Tel Aviv researchers say studies of mice have advanced the possibility of using gene therapy to fix hearing loss, by counteracting the effect of a rare genetic condition found in Iraqi Jews.
Thousands of tiny mutations in human genes can seriously harm or eliminate the ability to hear. One such mutation in the SYNE4 gene, which harms the hair cells inside the cochlea of the inner ear, which are important for hearing.
Prof. Karen Avraham, vice dean of Tel Aviv University’s medical school, recently published a study showing that gene therapy in mice with the mutation “rescued” their hearing, building on earlier research and raising hopes of using the same methods on other mutations that affect hearing.
“After giving special gene therapy to newborn mice who were expected to be deaf because they had the SYNE4 mutation, they had perfect hearing at three weeks, which is when mice start hearing,” said Avraham. “We monitored the mice until 24 weeks, showing that we had actually averted the damage.”
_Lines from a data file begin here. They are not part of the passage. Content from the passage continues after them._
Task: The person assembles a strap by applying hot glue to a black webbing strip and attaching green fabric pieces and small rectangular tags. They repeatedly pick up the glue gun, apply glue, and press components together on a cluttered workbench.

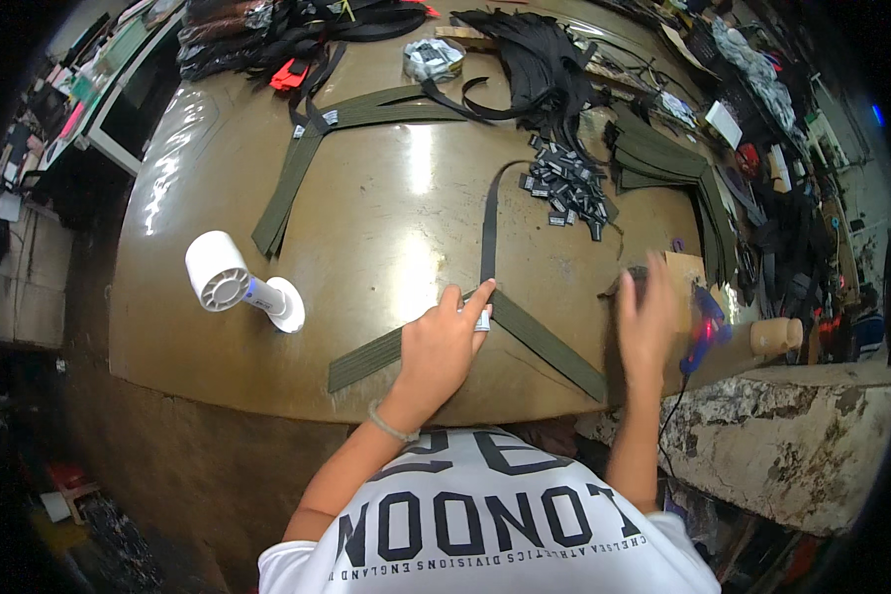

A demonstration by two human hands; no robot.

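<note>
Olive webbing V [549, 345], left hand [436, 351] at its apex

Landmark: white handheld fan [218, 272].
Item: the V, right of the fan, its arms splaying toward you; black strap [489, 238], long axis running from the apex away from you.
Your left hand, the nearer: right of the fan, fingertips on the apex; pinching or pressing, cannot tell.
Your right hand [646, 322]: farther right of the fan, blurred, fingers extended, apart from the webbing, near the blue corded tool [703, 332].
</note>
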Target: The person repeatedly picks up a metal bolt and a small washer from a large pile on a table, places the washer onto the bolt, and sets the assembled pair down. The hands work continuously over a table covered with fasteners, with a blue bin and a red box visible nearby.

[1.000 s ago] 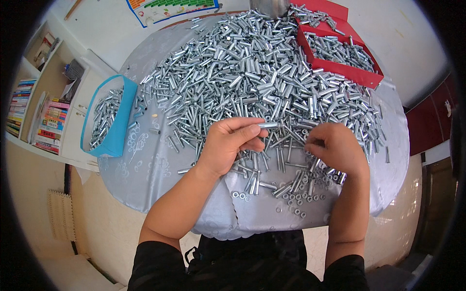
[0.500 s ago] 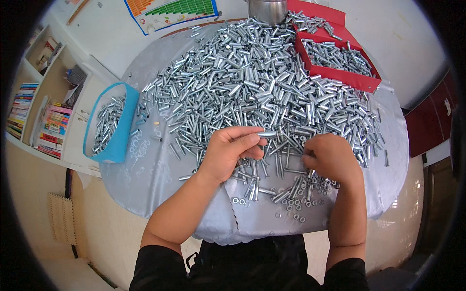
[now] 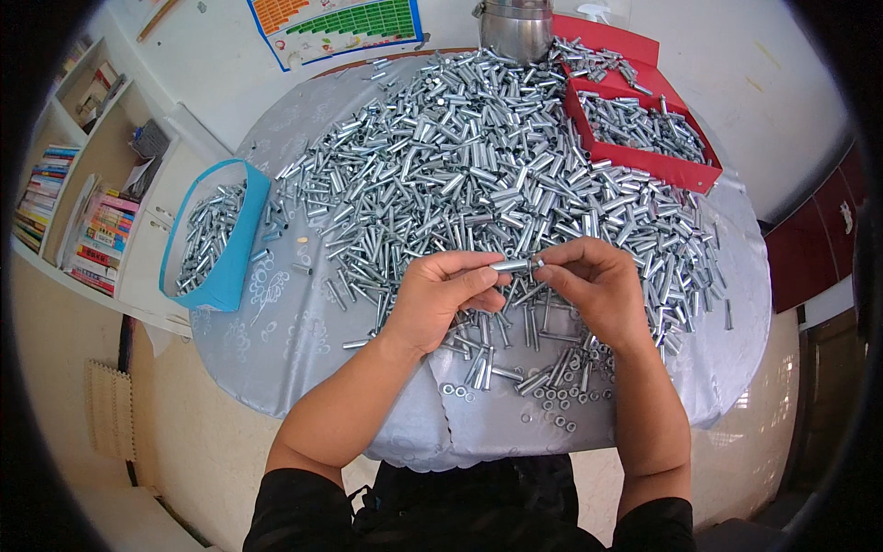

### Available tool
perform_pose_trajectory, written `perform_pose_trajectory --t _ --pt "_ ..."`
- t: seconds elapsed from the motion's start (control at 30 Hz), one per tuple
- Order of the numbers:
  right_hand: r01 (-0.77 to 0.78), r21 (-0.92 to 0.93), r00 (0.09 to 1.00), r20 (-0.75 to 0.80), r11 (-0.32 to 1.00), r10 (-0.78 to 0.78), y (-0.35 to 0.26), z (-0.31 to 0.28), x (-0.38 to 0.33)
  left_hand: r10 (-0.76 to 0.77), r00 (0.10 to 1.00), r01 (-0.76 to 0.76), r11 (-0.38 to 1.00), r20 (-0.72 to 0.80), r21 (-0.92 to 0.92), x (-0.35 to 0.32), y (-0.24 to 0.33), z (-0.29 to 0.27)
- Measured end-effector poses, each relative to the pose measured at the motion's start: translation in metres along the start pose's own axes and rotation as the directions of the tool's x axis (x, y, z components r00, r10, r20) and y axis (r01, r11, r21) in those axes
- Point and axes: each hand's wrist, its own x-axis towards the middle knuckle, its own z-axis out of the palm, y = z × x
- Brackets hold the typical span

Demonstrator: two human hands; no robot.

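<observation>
My left hand (image 3: 448,293) is closed, with a shiny metal sleeve (image 3: 510,266) pinched between thumb and fingers and pointing right. At the sleeve's right end, the fingertips of my right hand (image 3: 598,285) pinch a small metal piece (image 3: 536,264); it looks like a nut or washer, but the fingers partly hide it. Both hands are just above the near edge of a large heap of metal sleeves and bolts (image 3: 478,175). Below the right hand lie loose washers or nuts (image 3: 563,396), beside several bolts (image 3: 552,368).
A blue bin (image 3: 241,248) of metal parts stands at the left of the round, cloth-covered table (image 3: 276,368). An open red box (image 3: 644,164) with more parts is at the back right, near a steel pot (image 3: 515,32). A bookshelf (image 3: 83,184) stands far left.
My right hand has come up and left from the loose parts, bringing a small metal piece to the sleeve's end. My left hand still grips the sleeve.
</observation>
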Motion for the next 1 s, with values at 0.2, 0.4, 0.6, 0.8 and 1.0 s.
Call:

In 2013, Avraham was part of a research team that first identified the SYNE4 mutation as a cause for hearing loss. The mutation has been identified in a small number of parents, all of whom have full hearing. When two carriers have a child together, the child has a 25 percent chance of high-frequency hearing loss, which is defined as a form of deafness.
The mutation has caused deafness among the children of just five families worldwide, two of which are Israeli, according to Avraham. But with mutations in over 120 genes known to cause some form of hearing impairment, the study is an important step in a broader international effort to use gene therapy to address human hearing loss, which is the most common neurological disorder.
According to the US Centers for Disease Control, 50% to 60% of hearing loss in babies or young children is due to genetic conditions.
“This work is bringing the use of gene therapy one step closer to alleviating hearing loss,” Avraham said.
Working with PhD student Shahar Taiber, Avraham sourced mice that had been engineered with the SYNE4 mutation, which subsequently became pregnant. When the baby mice were born, they administered the gene therapy.
“We injected them with a healthy gene that replaced the single unhealthy gene that was expected to cause deafness,” Avraham explained.
Avraham monitored the mice using hearing tests, and also with examinations of their cells, which revealed that the cells which normally cause hearing damage as a result of the SYNE4 mutation were not present.
“As opposed to CRISPR, where you ‘edit’ the gene, here you insert a healthy gene into the inner ear of the mice,” said Avraham. “So while the mice have a defective gene, this method essentially replaces it with a healthy gene, just after the mouse was born, and prevents the damage.”
The research was published last month in the peer-reviewed journal EMBO Molecular Medicine. Avraham noted this is not the first time that gene therapy has been used to address deafness in mice, as other mutations have been remedied with the same method.
Two years ago, Boston researchers reported that they had used gene therapy to restore hearing and balance in mice with some genetic inner ear disorders.
Researchers are hoping the studies of the mice will one day pave the way for proven gene therapies that can be used in humans.
“Our hope is that, in the future, we will be using this technology to help humans with mutations to this gene and others,” she added.
Prof. Wade Chien, a hearing specialist based at the John Hopkins School of Medicine, called the study “important,” in a statement distributed by Tel Aviv University.
“The magnitude of hearing recovery is impressive,” said Chien, who was not involved in the research.
“This study is a part of a growing body of literature showing that gene therapy can be successfully applied to mouse models of hereditary hearing loss, and it illustrates the enormous potential of gene therapy as a treatment for deafness,” he said.